An interesting development in the future of news media emerged this month, when Rupert Murdoch not only made further threats to charge for all online content on The Sunday Times’ website, but also declared that he would have all News International material removed from Google search results, insisting that displaying the copy from his web pages in such a way amounted to little more than wholesale theft.
It’s unfortunate that the announcement happened to coincide with The Times’ decision to plagiarise in its entirety an obituary piece of the actor Edward Woodward written by Edgar Wright, director of Shaun of the Dead. Although The Times have since printed a clarification, their original publication of the article — which made out that Wright was a commissioned commentator for the newspaper — took place without its author even being notified.
All of this merely demonstrates — other than that apparently, it’s one rule for Murdoch; another for Google — the desperate measures to which newspapers are having to resort in the search for revenue. However, quite what the media tycoon hopes to achieve by singling his own publications out for such treatment is something of a mystery.

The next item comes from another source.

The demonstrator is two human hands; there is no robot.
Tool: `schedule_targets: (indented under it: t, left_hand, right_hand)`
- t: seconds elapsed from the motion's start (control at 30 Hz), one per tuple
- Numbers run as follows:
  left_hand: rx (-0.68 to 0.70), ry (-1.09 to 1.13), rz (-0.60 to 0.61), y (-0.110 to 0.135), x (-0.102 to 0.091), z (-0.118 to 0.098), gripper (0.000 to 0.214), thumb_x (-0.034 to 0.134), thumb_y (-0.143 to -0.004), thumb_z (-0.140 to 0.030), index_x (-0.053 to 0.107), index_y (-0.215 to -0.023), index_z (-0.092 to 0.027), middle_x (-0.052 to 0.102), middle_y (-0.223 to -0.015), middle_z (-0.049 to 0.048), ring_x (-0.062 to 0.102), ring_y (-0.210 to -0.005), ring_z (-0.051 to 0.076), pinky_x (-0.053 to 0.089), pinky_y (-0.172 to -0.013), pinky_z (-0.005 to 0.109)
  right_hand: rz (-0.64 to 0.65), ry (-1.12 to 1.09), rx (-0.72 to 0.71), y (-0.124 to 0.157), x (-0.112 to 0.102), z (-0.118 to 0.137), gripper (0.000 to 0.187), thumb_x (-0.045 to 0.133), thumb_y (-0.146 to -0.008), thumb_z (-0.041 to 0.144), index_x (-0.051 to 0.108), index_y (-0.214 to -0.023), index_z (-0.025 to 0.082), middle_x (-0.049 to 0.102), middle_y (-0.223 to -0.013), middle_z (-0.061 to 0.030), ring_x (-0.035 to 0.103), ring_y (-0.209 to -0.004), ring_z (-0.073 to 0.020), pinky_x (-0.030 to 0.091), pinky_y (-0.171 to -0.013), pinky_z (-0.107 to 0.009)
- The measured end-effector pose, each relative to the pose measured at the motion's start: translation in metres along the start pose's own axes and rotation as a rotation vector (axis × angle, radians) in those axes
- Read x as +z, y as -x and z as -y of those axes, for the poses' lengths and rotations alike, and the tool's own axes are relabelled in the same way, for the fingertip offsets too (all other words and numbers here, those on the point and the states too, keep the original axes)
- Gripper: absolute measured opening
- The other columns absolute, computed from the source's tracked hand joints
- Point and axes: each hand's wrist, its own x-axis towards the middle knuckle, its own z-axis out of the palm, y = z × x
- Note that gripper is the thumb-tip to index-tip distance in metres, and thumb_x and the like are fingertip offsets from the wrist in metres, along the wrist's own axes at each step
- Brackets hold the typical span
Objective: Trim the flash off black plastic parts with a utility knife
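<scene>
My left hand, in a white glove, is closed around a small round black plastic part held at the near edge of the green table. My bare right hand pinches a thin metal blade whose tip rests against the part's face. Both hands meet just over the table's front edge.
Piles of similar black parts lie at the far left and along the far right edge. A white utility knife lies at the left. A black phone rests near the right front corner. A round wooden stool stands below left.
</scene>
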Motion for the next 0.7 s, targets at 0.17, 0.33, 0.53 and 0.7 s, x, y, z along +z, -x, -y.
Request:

Despite his obvious talents for self-promotion, when it comes to the Internet, Murdoch’s decisions have always betrayed shown him to be something of a novice. He bought Myspace when it was at its most crazily-overinflated valuation, and then watched the money simply disappear while Facebook and Twitter took the lead. If he takes The Sunday Times’ the same way, he will simply turn the publication into expensive lesson in the importance of gauging the public’s receptivity to paying for online news. When so much else is available for free — and The Sunday Times’ website not being particularly special — it’s hard to believe the move will be anything other than a disaster.